Un re che sembra uscito, all’inizio, da uno spin- off snob di The Crown, legato ai doveri formali e lontano dalla vita. Un re che sembra quello cantato da Jannacci, «che sempre allegri bisogna stare perché il nostro piangere fa male al re». Un re che, di fronte al sincero amore per i suoi sudditi, per ciò che rappresenta decide di diventare anche e finalmente un uomo.

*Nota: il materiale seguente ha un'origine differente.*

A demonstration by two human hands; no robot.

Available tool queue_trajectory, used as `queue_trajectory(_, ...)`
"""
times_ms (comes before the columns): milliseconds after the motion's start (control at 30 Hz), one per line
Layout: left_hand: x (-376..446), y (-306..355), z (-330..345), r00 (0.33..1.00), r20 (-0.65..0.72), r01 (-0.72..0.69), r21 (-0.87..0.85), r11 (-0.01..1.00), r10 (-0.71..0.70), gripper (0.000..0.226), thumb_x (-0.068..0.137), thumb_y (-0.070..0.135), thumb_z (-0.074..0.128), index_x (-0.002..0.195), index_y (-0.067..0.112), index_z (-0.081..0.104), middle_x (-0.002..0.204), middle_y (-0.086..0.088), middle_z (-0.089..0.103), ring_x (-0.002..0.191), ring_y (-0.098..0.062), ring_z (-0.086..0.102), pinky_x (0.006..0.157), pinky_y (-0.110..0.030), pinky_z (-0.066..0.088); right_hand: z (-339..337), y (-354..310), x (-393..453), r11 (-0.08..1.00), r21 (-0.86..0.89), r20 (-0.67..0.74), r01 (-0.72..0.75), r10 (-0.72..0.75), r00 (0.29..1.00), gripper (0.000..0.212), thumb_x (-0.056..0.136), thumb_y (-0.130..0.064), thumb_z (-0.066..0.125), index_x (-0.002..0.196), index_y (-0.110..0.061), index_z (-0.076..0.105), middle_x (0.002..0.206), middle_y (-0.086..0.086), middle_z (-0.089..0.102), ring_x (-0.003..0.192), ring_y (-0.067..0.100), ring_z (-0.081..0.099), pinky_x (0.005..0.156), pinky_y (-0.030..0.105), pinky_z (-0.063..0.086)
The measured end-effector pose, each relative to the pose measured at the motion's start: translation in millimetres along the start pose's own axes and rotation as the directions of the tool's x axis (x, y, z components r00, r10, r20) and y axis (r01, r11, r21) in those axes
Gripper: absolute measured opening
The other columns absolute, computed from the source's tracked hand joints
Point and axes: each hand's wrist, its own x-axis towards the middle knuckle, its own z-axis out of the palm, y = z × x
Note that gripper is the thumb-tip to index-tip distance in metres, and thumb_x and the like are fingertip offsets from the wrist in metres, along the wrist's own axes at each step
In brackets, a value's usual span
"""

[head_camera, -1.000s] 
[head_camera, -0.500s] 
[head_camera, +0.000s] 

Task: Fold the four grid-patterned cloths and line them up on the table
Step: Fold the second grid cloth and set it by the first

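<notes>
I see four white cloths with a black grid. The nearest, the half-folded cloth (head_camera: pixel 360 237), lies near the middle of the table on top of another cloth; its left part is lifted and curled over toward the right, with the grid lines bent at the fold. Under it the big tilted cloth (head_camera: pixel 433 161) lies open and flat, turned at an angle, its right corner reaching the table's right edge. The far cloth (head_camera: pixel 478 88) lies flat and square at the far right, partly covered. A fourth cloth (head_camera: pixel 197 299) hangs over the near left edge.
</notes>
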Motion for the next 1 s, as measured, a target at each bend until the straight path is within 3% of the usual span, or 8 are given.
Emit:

I due autori hanno la fortuna di poter contare su una corte di attori di rara bravura. Peter Van der Begin, alto e austero, ma anche malinconico e con occhi così espressivi da consentirgli d’essere tutto in questo film ( cantante bulgara, giornalista, fonico e ovviamente monarca), si tiene sulle nervose e larghe spalle il film. Ma è la regia a consegnare l’essenza dell’opera agli occhi vibranti e severi di Lucie Debay, qui ufficio stampa di Nicolas III, coscienza e sensibilità di tutti gli uomini, imperfetti e fallaci, di questo teatrino. La sua ruvida fragilità si sfoga con quel regista - Lloyd - che in tutta la sua cialtroneria evidenzia proprio l’essenza del popolo europeo: seri, appassionati, ma anche istrioni e non di rado imbroglioni. Lui che ha fatto la guerra in Jugoslavia e ha firmato un capolavoro su un cecchino ex campione olimpico, negandosi una carriera da festival solo per un amico che si è pentito. Un amico sbagliato, ferito e feroce. Ma un amico. Lui probabilmente è un apolide nel cuore e nella mente, che non ha casa da nessuna parte e ovunque, che ha i Balcani nello stomaco e nei ricordi e il cinema nel cervello. Forse, proprio quella donna bella e sincera, che non ci e si concede neanche una catarsi personale, riesce a intuirlo e non a caso gli ruba, per pochi minuti, la videocamera.

Con questa Armata Brancaleone vestita all’ultima moda - sebbene nel prosieguo del viaggio perderanno stile e accessori - il re capisce che il segreto non è il popolo, è l’uomo; non è palazzo, è la strada; non è la politica, ma la piazza; non è il protocollo, ma le parole. Quelle sue parole che cerca di cesellare per tutto il viaggio: in autobus, su un’ambulanza, su un carretto a parlare di vita e di frutta con un contadino, ubriacandosi con un ex criminale di guerra.

E non è un caso che questo film venga da una coppia di artisti di Ghent, belgi, anche se a volte ci senti Mihaleanu e Kusturica dentro. E che venga da una terra che non ha pace, ma che ha sempre voglia di essere altro. Un luogo di integrazione sempre al limite della disintegrazione. Dallo specchio fedele e allo stesso tempo deformante dell’Europa. Il Belgio, appunto.